* TASK DETAILS *
Exactly retype the lines of the material from its first line to the line with "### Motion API", including both.

* DATA EXTRACT *
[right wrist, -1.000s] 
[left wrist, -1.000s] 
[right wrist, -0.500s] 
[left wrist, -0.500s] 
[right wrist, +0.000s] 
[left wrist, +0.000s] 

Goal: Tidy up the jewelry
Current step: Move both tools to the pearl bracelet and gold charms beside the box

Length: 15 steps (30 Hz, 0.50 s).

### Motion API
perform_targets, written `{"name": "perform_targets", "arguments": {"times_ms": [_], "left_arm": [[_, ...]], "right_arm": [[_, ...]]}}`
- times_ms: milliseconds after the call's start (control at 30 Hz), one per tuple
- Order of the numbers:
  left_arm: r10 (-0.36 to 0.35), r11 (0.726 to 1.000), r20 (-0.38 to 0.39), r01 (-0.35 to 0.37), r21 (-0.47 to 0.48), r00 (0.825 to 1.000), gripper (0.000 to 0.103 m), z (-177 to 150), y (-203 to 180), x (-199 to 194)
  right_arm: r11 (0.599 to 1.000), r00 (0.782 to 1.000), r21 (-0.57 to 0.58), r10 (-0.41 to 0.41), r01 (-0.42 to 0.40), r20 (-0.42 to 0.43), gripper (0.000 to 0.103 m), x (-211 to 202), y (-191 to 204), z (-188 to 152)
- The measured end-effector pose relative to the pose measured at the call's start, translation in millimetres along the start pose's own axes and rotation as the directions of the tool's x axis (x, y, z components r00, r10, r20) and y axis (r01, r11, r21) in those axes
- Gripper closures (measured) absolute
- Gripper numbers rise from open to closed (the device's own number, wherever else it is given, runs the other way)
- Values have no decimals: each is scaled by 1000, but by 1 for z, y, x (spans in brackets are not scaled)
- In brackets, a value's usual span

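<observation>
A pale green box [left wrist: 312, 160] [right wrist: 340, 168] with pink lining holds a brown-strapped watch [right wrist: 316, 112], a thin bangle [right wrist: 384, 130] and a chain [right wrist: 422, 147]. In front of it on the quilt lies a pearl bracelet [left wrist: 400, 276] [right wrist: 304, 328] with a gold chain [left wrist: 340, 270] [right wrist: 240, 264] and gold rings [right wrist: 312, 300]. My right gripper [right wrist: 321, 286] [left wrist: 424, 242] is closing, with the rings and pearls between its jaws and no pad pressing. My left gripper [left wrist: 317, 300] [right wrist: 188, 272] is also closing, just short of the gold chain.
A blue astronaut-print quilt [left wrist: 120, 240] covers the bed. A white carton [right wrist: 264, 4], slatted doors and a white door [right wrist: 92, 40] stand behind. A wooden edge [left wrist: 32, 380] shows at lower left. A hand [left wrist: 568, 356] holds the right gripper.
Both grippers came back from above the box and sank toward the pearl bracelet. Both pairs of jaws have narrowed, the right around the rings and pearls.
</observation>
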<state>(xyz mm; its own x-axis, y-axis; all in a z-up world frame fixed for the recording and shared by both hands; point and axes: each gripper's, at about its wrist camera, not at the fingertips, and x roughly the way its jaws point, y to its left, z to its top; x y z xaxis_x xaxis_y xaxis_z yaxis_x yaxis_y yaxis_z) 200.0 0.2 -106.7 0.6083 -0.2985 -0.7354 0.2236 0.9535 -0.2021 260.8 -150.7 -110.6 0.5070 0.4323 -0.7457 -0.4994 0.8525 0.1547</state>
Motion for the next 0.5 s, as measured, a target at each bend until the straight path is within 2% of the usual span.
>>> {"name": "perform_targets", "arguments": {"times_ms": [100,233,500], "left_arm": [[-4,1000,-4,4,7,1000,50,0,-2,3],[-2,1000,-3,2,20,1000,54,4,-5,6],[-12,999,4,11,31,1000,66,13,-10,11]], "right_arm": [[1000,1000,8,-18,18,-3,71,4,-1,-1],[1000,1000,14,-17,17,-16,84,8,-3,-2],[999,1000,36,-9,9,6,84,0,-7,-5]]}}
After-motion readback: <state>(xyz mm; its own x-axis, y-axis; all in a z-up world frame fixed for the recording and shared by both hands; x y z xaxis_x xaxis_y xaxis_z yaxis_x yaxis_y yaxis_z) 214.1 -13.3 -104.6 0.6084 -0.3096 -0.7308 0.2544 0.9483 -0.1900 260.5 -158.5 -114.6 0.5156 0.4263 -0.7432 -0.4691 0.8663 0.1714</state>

* RESULT *
[right wrist, -1.000s] 
[left wrist, -1.000s] 
[right wrist, -0.500s] 
[left wrist, -0.500s] 
[right wrist, +0.000s] 
[left wrist, +0.000s] 

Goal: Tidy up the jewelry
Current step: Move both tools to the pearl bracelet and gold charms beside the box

Length: 15 steps (30 Hz, 0.50 s).

### Motion API

Work on this exercise is finished, so nothing remains.